O impacto de todas propostas do Executivo é superior a R$356 milhões somente em 2014

Por O Dia

Rio - O Diário Oficial do Estado traz hoje publicados os os 34 projetos de lei sancionados que reajustam os salários de 90% dos 460 mil servidores estaduais ativos, inativos e pensionistas. Com isso, os aumentos passam a valer a partir de hoje, de modo a entrarem na conta dos beneficiados no pagamento que começa a ser creditado no fim do mês (pensionistas) e início de agosto (ativos e aposentados).

Os textos foram aprovados na Assembleia Legislativa do Rio (Alerj) a toque de caixa com parte sancionada ontem, e o restante hoje. Eles concedem aumento de 9% para servidores da Educação estadual e de 12% para a área da Saúde.

Ficam excluídos dos reajustes os funcionários da Administração Indireta que integram o Centro Universitário Estadual da Zona Oeste (Uezo), a Fundação Museu da Imagem e do Som e a Casa França-Brasil, que somam 500 funcionários. Cerca de 40 mil servidores também não foram contemplados neste pacote. Segundo a Secretaria Estadual de Planejamento e Gestão, o motivo é que estas carreiras já tiveram reajustes ou novos planos de cargos e salários aprovados recentemente, dentre os quais estão os gestores, que tiveram 35% de aumento.

Analistas de controle interno foram beneficiados por novo plano com reajuste superior a 40%. Rioprevidência com 35% de aumento. Servidores da Loterj, 32% de reajuste. A Faetec teve novo plano de cargos e salários. Já os servidores da Uerj e da Cecierj também ganharam plano para carreiras.

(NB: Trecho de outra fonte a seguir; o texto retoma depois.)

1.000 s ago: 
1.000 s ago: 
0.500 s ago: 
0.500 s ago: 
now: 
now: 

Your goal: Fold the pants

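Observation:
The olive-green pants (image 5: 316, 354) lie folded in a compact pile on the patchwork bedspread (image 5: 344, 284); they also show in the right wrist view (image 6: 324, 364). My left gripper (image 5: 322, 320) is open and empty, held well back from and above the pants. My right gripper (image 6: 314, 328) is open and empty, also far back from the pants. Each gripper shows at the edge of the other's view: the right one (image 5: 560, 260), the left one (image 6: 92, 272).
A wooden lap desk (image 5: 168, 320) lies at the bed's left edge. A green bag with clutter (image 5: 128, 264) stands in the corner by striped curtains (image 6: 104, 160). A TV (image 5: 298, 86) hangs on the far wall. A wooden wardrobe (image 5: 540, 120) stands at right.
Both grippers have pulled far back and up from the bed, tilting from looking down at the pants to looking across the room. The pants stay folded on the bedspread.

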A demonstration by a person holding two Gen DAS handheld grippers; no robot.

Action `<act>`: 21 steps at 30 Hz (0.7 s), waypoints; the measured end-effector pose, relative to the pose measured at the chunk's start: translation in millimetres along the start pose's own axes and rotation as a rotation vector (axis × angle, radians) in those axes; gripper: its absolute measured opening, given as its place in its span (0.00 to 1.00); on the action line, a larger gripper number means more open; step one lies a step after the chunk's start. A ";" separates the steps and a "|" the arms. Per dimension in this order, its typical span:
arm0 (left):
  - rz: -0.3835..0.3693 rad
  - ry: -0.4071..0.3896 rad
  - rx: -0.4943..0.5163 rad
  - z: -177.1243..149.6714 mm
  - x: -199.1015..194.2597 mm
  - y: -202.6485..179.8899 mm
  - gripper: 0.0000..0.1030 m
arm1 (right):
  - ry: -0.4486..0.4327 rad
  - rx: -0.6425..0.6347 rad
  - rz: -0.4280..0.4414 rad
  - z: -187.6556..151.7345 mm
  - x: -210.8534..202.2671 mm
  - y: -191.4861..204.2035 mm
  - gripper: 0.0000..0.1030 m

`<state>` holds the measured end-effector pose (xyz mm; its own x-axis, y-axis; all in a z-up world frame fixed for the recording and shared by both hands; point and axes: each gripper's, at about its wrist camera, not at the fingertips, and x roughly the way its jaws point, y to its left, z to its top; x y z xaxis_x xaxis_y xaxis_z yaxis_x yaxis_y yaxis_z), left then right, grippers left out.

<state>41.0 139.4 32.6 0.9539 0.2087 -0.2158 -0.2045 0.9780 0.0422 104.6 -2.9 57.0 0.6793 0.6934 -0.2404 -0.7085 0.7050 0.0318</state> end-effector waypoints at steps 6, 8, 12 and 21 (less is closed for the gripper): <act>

O impacto de todas propostas do Executivo é superior a R$356 milhões somente em 2014.

CONTRACHEQUES ZERADOS

Mais professores da rede municipal de ensino procuram a coluna com contracheques de junho com descontos ou até zerados em razão dos dias parados durante a greve de 47 dias da categoria. Entretanto, servidores reclamam da diferença entre valores, mesmo com a mesma quantidade de horas não trabalhadas no período.

Segundo a professora Anna Paula Meireles, 43, há muita diferença nos contracheques. “Enquanto eu recebi R$ 0 de salário, tenho colegas que também faltaram ao trabalho nos dias de greve e tiveram apenas desconto. Isso é perseguição política”, reclamou.

Procurada, a Secretaria Municipal de Educação, não quis se pronunciar sobre o assunto.